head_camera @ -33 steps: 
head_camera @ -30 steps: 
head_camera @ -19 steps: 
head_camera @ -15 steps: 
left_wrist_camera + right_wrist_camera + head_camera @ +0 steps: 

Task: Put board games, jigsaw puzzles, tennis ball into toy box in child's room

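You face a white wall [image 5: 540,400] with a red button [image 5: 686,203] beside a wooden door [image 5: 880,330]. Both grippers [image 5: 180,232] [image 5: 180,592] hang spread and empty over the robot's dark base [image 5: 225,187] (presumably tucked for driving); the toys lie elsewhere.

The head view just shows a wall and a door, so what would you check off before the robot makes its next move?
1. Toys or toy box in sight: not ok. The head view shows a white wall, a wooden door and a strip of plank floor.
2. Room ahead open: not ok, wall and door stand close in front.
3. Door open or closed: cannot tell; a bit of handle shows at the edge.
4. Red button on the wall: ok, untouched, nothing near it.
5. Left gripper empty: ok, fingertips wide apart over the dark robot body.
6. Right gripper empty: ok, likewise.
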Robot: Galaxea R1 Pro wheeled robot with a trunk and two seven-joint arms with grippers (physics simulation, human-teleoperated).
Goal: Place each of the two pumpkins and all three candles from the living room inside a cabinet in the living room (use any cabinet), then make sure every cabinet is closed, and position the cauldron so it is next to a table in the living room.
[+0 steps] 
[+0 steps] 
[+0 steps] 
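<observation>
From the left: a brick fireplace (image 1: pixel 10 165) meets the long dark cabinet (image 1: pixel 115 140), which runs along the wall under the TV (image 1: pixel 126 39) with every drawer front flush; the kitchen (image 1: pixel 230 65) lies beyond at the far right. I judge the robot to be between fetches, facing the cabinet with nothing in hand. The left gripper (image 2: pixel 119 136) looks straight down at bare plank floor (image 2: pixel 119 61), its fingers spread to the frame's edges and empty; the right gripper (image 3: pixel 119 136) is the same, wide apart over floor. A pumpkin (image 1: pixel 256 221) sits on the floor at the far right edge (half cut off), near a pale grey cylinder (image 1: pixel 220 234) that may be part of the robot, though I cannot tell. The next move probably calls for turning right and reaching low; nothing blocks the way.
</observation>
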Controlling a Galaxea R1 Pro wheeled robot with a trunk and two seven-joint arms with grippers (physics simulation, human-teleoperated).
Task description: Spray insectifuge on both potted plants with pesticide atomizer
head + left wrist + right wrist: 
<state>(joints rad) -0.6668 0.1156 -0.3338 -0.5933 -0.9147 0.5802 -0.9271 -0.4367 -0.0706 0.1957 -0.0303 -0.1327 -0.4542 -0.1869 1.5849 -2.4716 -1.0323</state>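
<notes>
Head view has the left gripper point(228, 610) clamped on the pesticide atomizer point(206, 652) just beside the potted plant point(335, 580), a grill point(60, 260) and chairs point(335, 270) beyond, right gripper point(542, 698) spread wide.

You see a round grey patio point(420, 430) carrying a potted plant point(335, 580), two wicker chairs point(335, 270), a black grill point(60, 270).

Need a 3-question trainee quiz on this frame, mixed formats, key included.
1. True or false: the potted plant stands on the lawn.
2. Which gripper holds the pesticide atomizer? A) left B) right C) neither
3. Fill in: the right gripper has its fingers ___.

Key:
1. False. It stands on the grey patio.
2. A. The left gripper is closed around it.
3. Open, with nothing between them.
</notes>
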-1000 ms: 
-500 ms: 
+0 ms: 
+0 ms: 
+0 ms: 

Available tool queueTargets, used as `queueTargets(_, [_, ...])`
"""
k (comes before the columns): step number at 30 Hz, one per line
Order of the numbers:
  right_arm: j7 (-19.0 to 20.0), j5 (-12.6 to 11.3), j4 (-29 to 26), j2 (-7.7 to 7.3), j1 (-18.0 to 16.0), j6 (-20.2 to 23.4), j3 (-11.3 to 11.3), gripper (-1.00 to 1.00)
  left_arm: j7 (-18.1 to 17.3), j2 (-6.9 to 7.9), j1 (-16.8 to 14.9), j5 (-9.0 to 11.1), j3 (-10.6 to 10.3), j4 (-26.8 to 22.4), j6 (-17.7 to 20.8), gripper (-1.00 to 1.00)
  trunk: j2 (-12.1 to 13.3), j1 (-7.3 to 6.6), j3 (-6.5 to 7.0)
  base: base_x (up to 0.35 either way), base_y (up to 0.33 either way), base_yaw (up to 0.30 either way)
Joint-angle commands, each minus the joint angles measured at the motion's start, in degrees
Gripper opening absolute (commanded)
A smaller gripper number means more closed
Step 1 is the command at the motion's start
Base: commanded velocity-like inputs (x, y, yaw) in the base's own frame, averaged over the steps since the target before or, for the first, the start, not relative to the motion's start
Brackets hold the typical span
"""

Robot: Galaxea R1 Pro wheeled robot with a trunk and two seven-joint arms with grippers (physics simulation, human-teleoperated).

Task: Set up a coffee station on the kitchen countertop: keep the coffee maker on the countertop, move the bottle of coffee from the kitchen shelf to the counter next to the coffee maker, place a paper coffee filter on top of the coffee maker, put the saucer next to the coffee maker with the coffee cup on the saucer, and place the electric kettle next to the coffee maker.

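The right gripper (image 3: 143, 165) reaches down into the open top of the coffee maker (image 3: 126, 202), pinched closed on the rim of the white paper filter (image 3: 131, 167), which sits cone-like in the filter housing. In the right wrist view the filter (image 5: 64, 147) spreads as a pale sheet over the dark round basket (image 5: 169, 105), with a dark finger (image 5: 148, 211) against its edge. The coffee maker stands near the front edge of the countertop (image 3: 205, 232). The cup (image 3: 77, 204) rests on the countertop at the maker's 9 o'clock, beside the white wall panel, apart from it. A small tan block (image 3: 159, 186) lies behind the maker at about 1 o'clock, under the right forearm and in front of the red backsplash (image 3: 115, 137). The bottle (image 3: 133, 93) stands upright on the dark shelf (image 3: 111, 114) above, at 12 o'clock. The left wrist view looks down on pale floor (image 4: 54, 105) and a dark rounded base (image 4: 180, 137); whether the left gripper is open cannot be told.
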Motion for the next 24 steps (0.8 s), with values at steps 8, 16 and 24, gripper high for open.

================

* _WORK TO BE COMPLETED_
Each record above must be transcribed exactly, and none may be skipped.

* _REPLY TO THE EXERCISE_
head_camera @ -33 steps: 
head_camera @ -30 steps: 
head_camera @ -19 steps: 
head_camera @ -15 steps: 
left_wrist_camera + right_wrist_camera + head_camera @ +0 steps: 

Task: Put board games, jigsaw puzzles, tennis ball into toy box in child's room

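You face a white wall [image 5: 540,400] with a red button [image 5: 686,203] beside a wooden door [image 5: 880,330]. Both grippers [image 5: 180,232] [image 5: 180,592] hang spread and empty over the robot's dark base [image 5: 225,187] (presumably tucked for driving); the toys lie elsewhere.

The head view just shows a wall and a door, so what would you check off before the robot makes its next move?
1. Toys or toy box in sight: not ok. The head view shows a white wall, a wooden door and a strip of plank floor.
2. Room ahead open: not ok, wall and door stand close in front.
3. Door open or closed: cannot tell; a bit of handle shows at the edge.
4. Red button on the wall: ok, untouched, nothing near it.
5. Left gripper empty: ok, fingertips wide apart over the dark robot body.
6. Right gripper empty: ok, likewise.
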Robot: Galaxea R1 Pro wheeled robot with a trunk and two seven-joint arms with grippers (physics simulation, human-teleoperated).
Goal: Place each of the two pumpkins and all three candles from the living room inside a cabinet in the living room (use any cabinet), then make sure every cabinet is closed, and position the cauldron so it is next to a table in the living room.
[+0 steps] 
[+0 steps] 
[+0 steps] 
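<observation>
From the left: a brick fireplace (image 1: pixel 10 165) meets the long dark cabinet (image 1: pixel 115 140), which runs along the wall under the TV (image 1: pixel 126 39) with every drawer front flush; the kitchen (image 1: pixel 230 65) lies beyond at the far right. I judge the robot to be between fetches, facing the cabinet with nothing in hand. The left gripper (image 2: pixel 119 136) looks straight down at bare plank floor (image 2: pixel 119 61), its fingers spread to the frame's edges and empty; the right gripper (image 3: pixel 119 136) is the same, wide apart over floor. A pumpkin (image 1: pixel 256 221) sits on the floor at the far right edge (half cut off), near a pale grey cylinder (image 1: pixel 220 234) that may be part of the robot, though I cannot tell. The next move probably calls for turning right and reaching low; nothing blocks the way.
</observation>
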Controlling a Galaxea R1 Pro wheeled robot with a trunk and two seven-joint arms with grippers (physics simulation, human-teleoperated).
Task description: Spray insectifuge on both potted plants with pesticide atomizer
head + left wrist + right wrist: 
<state>(joints rad) -0.6668 0.1156 -0.3338 -0.5933 -0.9147 0.5802 -0.9271 -0.4367 -0.0706 0.1957 -0.0303 -0.1327 -0.4542 -0.1869 1.5849 -2.4716 -1.0323</state>
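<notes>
Head view has the left gripper point(228, 610) clamped on the pesticide atomizer point(206, 652) just beside the potted plant point(335, 580), a grill point(60, 260) and chairs point(335, 270) beyond, right gripper point(542, 698) spread wide.

You see a round grey patio point(420, 430) carrying a potted plant point(335, 580), two wicker chairs point(335, 270), a black grill point(60, 270).

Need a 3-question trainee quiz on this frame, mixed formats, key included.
1. True or false: the potted plant stands on the lawn.
2. Which gripper holds the pesticide atomizer? A) left B) right C) neither
3. Fill in: the right gripper has its fingers ___.

Key:
1. False. It stands on the grey patio.
2. A. The left gripper is closed around it.
3. Open, with nothing between them.
</notes>
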-1000 ms: 
-500 ms: 
+0 ms: 
+0 ms: 
+0 ms: 

Available tool queueTargets, used as `queueTargets(_, [_, ...])`
"""
k (comes before the columns): step number at 30 Hz, one per line
Order of the numbers:
  right_arm: j7 (-19.0 to 20.0), j5 (-12.6 to 11.3), j4 (-29 to 26), j2 (-7.7 to 7.3), j1 (-18.0 to 16.0), j6 (-20.2 to 23.4), j3 (-11.3 to 11.3), gripper (-1.00 to 1.00)
  left_arm: j7 (-18.1 to 17.3), j2 (-6.9 to 7.9), j1 (-16.8 to 14.9), j5 (-9.0 to 11.1), j3 (-10.6 to 10.3), j4 (-26.8 to 22.4), j6 (-17.7 to 20.8), gripper (-1.00 to 1.00)
  trunk: j2 (-12.1 to 13.3), j1 (-7.3 to 6.6), j3 (-6.5 to 7.0)
  base: base_x (up to 0.35 either way), base_y (up to 0.33 either way), base_yaw (up to 0.30 either way)
Joint-angle commands, each minus the joint angles measured at the motion's start, in degrees
Gripper opening absolute (commanded)
A smaller gripper number means more closed
Step 1 is the command at the motion's start
Base: commanded velocity-like inputs (x, y, yaw) in the base's own frame, averaged over the steps since the target before or, for the first, the start, not relative to the motion's start
Brackets hold the typical span
"""

Robot: Galaxea R1 Pro wheeled robot with a trunk and two seven-joint arms with grippers (physics simulation, human-teleoperated).

Task: Set up a coffee station on the kitchen countertop: keep the coffee maker on the countertop, move the bottle of coffee from the kitchen shelf to the counter next to the coffee maker, place a paper coffee filter on top of the coffee maker, put the saucer next to the coffee maker with the coffee cup on the saucer, and place the electric kettle next to the coffee maker.

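The right gripper (image 3: 143, 165) reaches down into the open top of the coffee maker (image 3: 126, 202), pinched closed on the rim of the white paper filter (image 3: 131, 167), which sits cone-like in the filter housing. In the right wrist view the filter (image 5: 64, 147) spreads as a pale sheet over the dark round basket (image 5: 169, 105), with a dark finger (image 5: 148, 211) against its edge. The coffee maker stands near the front edge of the countertop (image 3: 205, 232). The cup (image 3: 77, 204) rests on the countertop at the maker's 9 o'clock, beside the white wall panel, apart from it. A small tan block (image 3: 159, 186) lies behind the maker at about 1 o'clock, under the right forearm and in front of the red backsplash (image 3: 115, 137). The bottle (image 3: 133, 93) stands upright on the dark shelf (image 3: 111, 114) above, at 12 o'clock. The left wrist view looks down on pale floor (image 4: 54, 105) and a dark rounded base (image 4: 180, 137); whether the left gripper is open cannot be told.
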Motion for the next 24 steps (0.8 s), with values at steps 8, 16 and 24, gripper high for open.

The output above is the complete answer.